- Born: Abhijeet Aher 19 September 1977 (age 48) Mumbai, Maharashtra, India
- Occupation: Trans activist

= Abhina Aher =

Indian transgender activist

Abhina Aher is an Indian transgender activist who has worked for transgender empowerment. She has worked with organizations such as The Humsafar Trust (Mumbai), Family Health International (FHI), Johns Hopkins University Centre for Communication Programme (CCP) and India HIV/AIDS Alliance. She is also an artist and the founder of Dancing Queens - a dancing group of transgender people. Abhina is also a TedX Speaker and has delivered talks in Delhi and Varanasi. She is currently associated with I-TECH India as Technical Expert, Key Populations. She has more than two decades of experience in the HIV/AIDs sector. She has worked with various communities including men who have sex with men, transgender people, women engaged in sex work, intravenous drug users, and people living with HIV. She was also the programme manager of the Global Fund-supported programme 'Pehchan'.

== Personal life ==
Abhina was born as Abhijeet Aher in a middle-class maharashtrian family in Mumbai. Her mother was a trained Kathak dancer and worked for a government organization. She often performed at official functions. Abhina used to observe her keenly and tried to imitate her in private. Her father died when she was three years old. She was raised by her mother alone and remarried later on.

== Biography ==
Aher participates in pride parades and works with national and international organisations to bring change for the trans community of India. She has been or is involved in different capacity with various organisations. She is a HIV consultant on trans issues for Global Action for Trans Equality She is a steering committee member at the International Trans Fund United States. She is a consultant of sexuality and gender projects and a national programme manager of the Pehchan programme at the India HIV/AIDS Alliance. She is involved in Programme in Charge Communication on MARPs, USAID grant at Johns Hopkins University Centre for Communication. She is chair at Asia Pacific Transgender Network Bangkok, Thailand.

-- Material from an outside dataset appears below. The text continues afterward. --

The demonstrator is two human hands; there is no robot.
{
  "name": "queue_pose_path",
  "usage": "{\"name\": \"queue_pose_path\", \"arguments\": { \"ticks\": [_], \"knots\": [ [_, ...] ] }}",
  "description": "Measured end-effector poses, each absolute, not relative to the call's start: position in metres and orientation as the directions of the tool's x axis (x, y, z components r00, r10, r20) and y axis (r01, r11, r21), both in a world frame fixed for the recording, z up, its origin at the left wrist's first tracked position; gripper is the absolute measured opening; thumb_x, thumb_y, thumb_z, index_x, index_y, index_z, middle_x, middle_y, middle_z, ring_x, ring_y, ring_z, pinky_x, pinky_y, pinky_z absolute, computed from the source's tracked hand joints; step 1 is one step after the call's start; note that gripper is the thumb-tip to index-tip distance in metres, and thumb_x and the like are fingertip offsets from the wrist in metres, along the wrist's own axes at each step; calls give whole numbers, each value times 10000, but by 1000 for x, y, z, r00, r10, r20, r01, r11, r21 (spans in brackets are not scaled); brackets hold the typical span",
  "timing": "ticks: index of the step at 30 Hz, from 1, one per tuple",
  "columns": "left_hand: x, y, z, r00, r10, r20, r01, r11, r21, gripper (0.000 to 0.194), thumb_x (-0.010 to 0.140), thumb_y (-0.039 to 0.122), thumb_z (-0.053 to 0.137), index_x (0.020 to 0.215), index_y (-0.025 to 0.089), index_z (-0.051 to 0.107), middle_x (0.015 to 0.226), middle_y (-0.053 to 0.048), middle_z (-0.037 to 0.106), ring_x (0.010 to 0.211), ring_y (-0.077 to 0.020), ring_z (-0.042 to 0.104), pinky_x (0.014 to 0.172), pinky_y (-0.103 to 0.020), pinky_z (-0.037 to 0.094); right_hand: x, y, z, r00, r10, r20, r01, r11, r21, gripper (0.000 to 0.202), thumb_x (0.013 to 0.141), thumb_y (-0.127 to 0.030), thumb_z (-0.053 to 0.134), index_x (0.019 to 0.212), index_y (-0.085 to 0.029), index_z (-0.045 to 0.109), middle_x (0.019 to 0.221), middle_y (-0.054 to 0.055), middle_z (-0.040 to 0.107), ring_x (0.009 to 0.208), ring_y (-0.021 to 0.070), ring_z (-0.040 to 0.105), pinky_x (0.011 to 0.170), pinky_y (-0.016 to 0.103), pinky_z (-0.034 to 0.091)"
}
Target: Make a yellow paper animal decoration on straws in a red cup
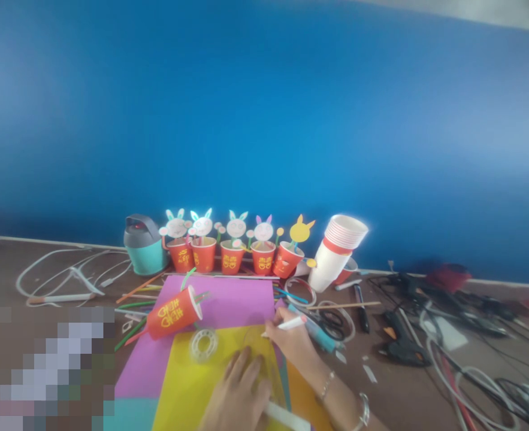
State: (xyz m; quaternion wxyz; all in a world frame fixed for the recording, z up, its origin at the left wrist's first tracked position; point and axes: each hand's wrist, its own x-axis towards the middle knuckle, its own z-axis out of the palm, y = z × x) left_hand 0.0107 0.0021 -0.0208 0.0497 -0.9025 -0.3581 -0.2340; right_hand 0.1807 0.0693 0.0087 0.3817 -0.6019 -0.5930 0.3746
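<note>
My right hand point(286, 338) pinches a white marker point(292, 323), its tip down on the yellow paper point(183, 383) near the top right edge. Faint curved lines show on the sheet beside it. My left hand point(239, 389) lies flat on the same sheet with fingers spread. A clear ring of tape point(203, 345) rests on the yellow paper, left of both hands. Under that sheet is purple paper point(232, 296), with a red paper cup point(174, 312) lying tipped on it. A white strip point(286, 416) lies by my left hand.
Several red cups point(232, 257) with paper animal faces stand along the back. Beside them are a teal container point(145, 248) and a stack of white cups point(336, 254). Scissors point(329, 323), a glue gun point(403, 341) and tangled cables point(480, 374) lie to the right. The lower left is pixelated.
</note>
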Motion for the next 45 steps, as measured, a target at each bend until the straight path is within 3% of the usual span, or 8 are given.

Aher is the founder of a transgender dancing group called Dancing Queens. The group aims to use dance and expressions as a medium to break barriers and works on trans advocacy. The group was founded in 2009 and has performed in different cities. In the year 2016, she also founded Tweet Foundation for empowering transgender individuals.

Abhina experiences trouble during travelling when the officials for security at airports are curious about her transgender status. There has been several incidents at international airports where security officials (Both male and female) have refused to check her. She stands firm and explains them and try to sensitise them which is part of advocacy work that she does for the trans community.

== Awards and accolades ==
- 2014: REX awardee fellowship for her work towards trans empowerment in India.